Winnebago county-wide officials bypass county board budget statutes

In last month’s article, “Local taxpayers affected by unfunded state mandates,” it was determined to be a challenge for local taxing districts to balance their budget with additional expenditures being continuously imposed upon them from Springfield.

It is no less challenging having some of our county-wide independently elected officials and department heads adding additional taxpayer dollars to their departmental budget allocations, while bypassing county board approval, which is required by state law.

This year, Winnebago County faces a deficit above $4M dollars between decreasing revenues, unfunded mandates and additional spending above the budget by county-wide elected officials.

Statute 55 ILCS 5 requires the annual county budget to be approved by a simple majority of the Winnebago County Board – 11 votes – then allocate monies to department heads and elected officials based on our projected revenues from all sources.

In order to increase the allocated budget of an elected official or department head, a budget amendment is required from the official and needs a two-thirds vote of the entire board – 14 votes – for approval to be in compliance with Illinois statutes.

Section 6-1008 of 55ILCS 5 states that, “Any person who violates, or who neglects or fails to comply with terms of this Division 6-1 budget process, commits a Class B misdemeanor.”

With the county’s latest unfunded mandate from Springfield, this is not the first time the county board has been bypassed by the elected officials, who spend the money first, then seek board approval after the fact.

In this mandate, Court Services have already requisitioned, interviewed and hired four detention officers to implement the Illinois Supreme Court “unshackling rule” without final approval of the county board’s budget amendment.

Chairman Haney in his 60 Day Review explicitly states that “basic levels of accountability and transparency must be the cornerstone of how we do business.” The chairman also stated that “We based decisions on priority.”

But the county-wide elected officials want their autonomy respected. Any respect due the county board is apparently on a different playing field. Accountability, transparency and priorities between elected officials will require collaboration and agreement.

The county-wide elected officials even sought the opinion of the Winnebago County State’s Attorney’s office, which opined, “As independently elected officials, these department heads are not accountable to the County Board for the operation of their departments;” despite the fact the county board determines their budget.

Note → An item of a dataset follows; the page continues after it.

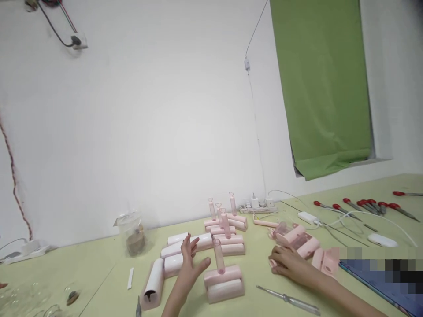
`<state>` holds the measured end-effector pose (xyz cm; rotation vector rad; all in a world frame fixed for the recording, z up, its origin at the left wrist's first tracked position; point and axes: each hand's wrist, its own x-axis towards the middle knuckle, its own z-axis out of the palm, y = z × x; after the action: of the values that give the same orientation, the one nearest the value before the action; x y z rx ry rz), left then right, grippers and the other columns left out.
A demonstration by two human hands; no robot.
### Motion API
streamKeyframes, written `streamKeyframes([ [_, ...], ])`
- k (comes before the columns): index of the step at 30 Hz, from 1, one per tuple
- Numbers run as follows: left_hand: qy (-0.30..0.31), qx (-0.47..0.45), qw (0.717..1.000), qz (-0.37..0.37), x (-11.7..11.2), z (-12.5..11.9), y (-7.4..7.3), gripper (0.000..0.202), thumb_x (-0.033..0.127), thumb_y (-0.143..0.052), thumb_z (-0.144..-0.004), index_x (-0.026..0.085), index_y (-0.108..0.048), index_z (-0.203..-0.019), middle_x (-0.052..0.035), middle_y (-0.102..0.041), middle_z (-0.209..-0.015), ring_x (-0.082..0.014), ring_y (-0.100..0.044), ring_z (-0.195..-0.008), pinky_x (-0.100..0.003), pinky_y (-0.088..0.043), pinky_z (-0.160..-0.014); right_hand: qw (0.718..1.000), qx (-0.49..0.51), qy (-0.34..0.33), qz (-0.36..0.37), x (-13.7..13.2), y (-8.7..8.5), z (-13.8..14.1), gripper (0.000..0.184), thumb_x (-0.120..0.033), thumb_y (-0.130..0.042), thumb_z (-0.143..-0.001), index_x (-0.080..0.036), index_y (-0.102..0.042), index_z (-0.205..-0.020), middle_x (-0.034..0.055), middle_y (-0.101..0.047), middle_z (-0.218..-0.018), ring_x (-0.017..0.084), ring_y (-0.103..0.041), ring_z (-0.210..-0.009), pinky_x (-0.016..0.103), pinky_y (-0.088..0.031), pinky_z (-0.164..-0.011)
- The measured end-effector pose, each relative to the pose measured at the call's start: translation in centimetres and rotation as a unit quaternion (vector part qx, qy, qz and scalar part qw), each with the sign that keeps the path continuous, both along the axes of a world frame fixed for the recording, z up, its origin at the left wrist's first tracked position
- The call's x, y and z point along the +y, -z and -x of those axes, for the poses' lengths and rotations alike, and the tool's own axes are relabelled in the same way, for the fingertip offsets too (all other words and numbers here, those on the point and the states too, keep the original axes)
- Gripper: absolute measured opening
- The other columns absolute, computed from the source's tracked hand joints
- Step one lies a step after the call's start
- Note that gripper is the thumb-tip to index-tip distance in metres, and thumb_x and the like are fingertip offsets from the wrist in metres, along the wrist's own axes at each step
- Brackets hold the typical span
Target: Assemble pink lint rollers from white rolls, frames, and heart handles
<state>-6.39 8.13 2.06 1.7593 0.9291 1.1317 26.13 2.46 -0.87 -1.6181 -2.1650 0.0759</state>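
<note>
My left hand [188, 268] is raised over the table with its fingers spread, holding nothing. Just behind and beside it lie several glossy white hollow casings [154, 281]. To its right, a pair of pale pink tubes [224, 290] lies flat, with a translucent pink cylinder [219, 257] upright behind them. My right hand [289, 262] is closed low over the table, its fingertips around a small pink piece [272, 263], mostly hidden. Touching or close behind that hand are pink plastic shells [307, 246]. A screwdriver [287, 300] with a clear handle lies in front of it.
More pink tubes [231, 249] stand and lie farther back. Red-ended tools [372, 207], white cables and a power strip [257, 209] lie at the back right. A clear bag [132, 233] stands left. A blue flat object [380, 286] lies at right, clear glass-like pieces [26, 299] far left.
</note>
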Motion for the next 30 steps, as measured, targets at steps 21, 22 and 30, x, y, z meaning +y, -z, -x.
streamKeyframes([
  [21,-0.004,-0.159,0.982,0.107,0.4,-9.0,0.7,0.049,0.056,-0.066,-0.052,0.021,-0.032,-0.051,0.0126,-0.030,-0.030,-0.0019,-0.025,-0.023,-0.016,-0.018,-0.027,0.837,0.515,-0.182,0.011,3.7,-7.5,12.5,0.048,-0.048,-0.056,-0.073,-0.025,-0.049,-0.116,0.0026,-0.056,-0.089,0.017,-0.056,-0.081,0.032,-0.047,-0.075],
  [22,-0.008,-0.161,0.981,0.110,0.4,-9.1,0.7,0.048,0.055,-0.065,-0.053,0.021,-0.032,-0.052,0.0129,-0.029,-0.029,-0.0018,-0.024,-0.023,-0.016,-0.019,-0.027,0.823,0.536,-0.187,0.003,4.1,-7.4,13.0,0.053,-0.047,-0.058,-0.072,-0.026,-0.045,-0.119,0.0028,-0.056,-0.092,0.017,-0.057,-0.084,0.032,-0.047,-0.077],
  [30,0.000,-0.177,0.973,0.147,0.6,-9.2,0.9,0.030,0.038,-0.063,-0.056,0.020,-0.038,-0.053,0.0124,-0.031,-0.027,-0.0027,-0.025,-0.022,-0.016,-0.020,-0.027,0.805,0.554,-0.212,0.033,4.6,-6.5,14.2,0.029,-0.041,-0.062,-0.070,-0.021,-0.049,-0.087,0.0040,-0.061,-0.088,0.019,-0.059,-0.089,0.033,-0.047,-0.079],
])
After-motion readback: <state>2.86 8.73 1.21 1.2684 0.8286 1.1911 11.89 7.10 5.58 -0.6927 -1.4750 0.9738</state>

The opinion also concluded that the county board, which holds the power of the purse strings, in certain obligatory expenditures, such as the Chief Judge’s four detention hires under an Illinois Supreme Court mandate, that the board must approve the budget amendment or risk a “mandamus action” by the judiciary to force payment.

Of course, this risk assumes that all other expenditures and services within the department are mandatory; otherwise the budget amendment would not have been needed in the first place, since a lower priority service would surely have provided the needed funds; as if logic or common sense applies to any form of government.

The budgeting process needs to implement a “zero based budget,” for the elected officials, which was discussed at last month’s administrative staff and county board members retreat, which could prevent “consecutive annual deficits” expended by a number of our county-wide departments.

Of course, the county-wide elected department heads, according to the State’s Attorney office’s opinion will unilaterally make the final decisions on staffing, salaries, etc., because all lie within the purview of the elected officials.

The County Chairman, the Chief Financial Officer and administrative staff must then interpret transparent budget requirements from the department heads and elected officials to provide at least the minimal data needed by the county board to meet its fiduciary duty to state statutes and their constituents.

The county board is not refusing to fund required Court Services based on one unfunded mandate. Court Services should use their existing funds from a lower priority service to provide whatever is needed to implement the Illinois Supreme Court rule.

Court Services isn’t the only department that requires funding. Should other officials cut their department deficits even more to fund the Court Services “mandamus action” if implemented?

It’s fortunate for taxpayers that all the departments don’t have the courts to force the county board to spend money the county doesn’t have.

With our current deficit, the county board needs to request departments to start cutting spending, rather than increasing spending, to balance their budgets just as taxpayers have to do.